For a full explanation of all parameters, please see the training_config.yaml file in the examples folder.
Nanowakeword is designed to produce high-accuracy models with excellent real-world performance. The models are trained to achieve a high recall rate while maintaining an extremely low number of false positives, making them reliable for always-on applications.
Below is a typical training performance graph for a model trained on a standard dataset using our --auto-config engine.
- Fast Convergence: As shown in the "Validation Recall" graph, the model learns to detect the wake word very quickly, typically achieving over 80% recall within the first 15 validation steps. This demonstrates the efficiency of the chosen model architecture and learning strategy.
- Low False Positive Rate: Our training methodology heavily penalizes false positives. In a typical evaluation, a Nanowakeword model achieves an extremely low rate of false activations, often as low as one false positive every 5-10 hours on average (False Positives per Hour: < 0.2). This is crucial for a smooth user experience.
- High Accuracy and Recall: While performance varies depending on the quality and quantity of the training data, a well-trained model consistently achieves:
- Accuracy > 90%: The model is correct in its predictions most of the time.
- Recall > 70%: The model is effective at detecting the wake word when it is spoken.
The performance shown above is a direct result of the Intelligent Configuration Engine.

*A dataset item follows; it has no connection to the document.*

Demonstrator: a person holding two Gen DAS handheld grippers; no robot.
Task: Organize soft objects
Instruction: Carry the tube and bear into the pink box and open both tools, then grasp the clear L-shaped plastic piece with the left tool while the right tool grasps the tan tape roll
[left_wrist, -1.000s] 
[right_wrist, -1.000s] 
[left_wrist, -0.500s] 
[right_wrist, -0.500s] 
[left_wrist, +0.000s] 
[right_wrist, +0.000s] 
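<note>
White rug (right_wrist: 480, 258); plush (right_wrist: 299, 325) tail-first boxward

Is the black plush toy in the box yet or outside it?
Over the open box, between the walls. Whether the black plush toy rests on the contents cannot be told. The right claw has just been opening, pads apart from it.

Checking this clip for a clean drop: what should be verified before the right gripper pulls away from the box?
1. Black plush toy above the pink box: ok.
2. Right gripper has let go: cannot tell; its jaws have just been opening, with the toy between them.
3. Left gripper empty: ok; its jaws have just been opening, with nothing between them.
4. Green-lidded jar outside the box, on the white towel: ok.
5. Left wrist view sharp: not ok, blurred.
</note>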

For the dataset used in this example, the engine made the following key decisions:
- Adaptive Model Complexity: It analyzed the dataset size and chose an appropriate 3-layer , complex enough to learn the patterns but not so large as to overfit.
- Optimized Training Duration: Instead of a fixed number of steps, it calculated that ~18,000 steps would be optimal for this dataset's quality, saving training time.

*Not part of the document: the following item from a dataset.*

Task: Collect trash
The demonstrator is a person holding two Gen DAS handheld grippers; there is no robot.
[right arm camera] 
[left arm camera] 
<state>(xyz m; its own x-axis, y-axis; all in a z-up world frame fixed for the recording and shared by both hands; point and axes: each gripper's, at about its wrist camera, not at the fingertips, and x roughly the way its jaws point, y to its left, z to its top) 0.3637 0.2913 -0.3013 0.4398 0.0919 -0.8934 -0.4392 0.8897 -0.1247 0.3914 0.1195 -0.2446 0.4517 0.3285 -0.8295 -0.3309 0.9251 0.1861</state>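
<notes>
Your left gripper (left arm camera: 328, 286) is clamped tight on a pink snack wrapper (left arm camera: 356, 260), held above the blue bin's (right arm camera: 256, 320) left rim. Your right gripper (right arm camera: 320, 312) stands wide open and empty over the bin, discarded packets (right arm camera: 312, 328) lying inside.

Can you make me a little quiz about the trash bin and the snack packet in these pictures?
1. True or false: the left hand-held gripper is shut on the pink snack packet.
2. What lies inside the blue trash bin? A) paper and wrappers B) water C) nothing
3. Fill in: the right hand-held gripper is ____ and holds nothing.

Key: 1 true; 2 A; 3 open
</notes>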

- Balanced Batching: It adjusted the training batch composition to include 18% pure_noise, as it detected sufficient background noise in the user-provided data, focusing more on differentiating the wake word from other speech.
This intelligent, data-driven approach is what allows Nanowakeword to consistently produce robust and reliable models.
To help you get started immediately, Nanowakeword provides a pre-trained, high-performance model ready for use. More community-requested models are also on the way!
This is the official flagship model, developed and trained using Nanowakeword itself. It is highly accurate and serves as a perfect example of the quality you can achieve with this engine.
- Wake Word: "Arcosoph" (pronounced Ar-co-soph)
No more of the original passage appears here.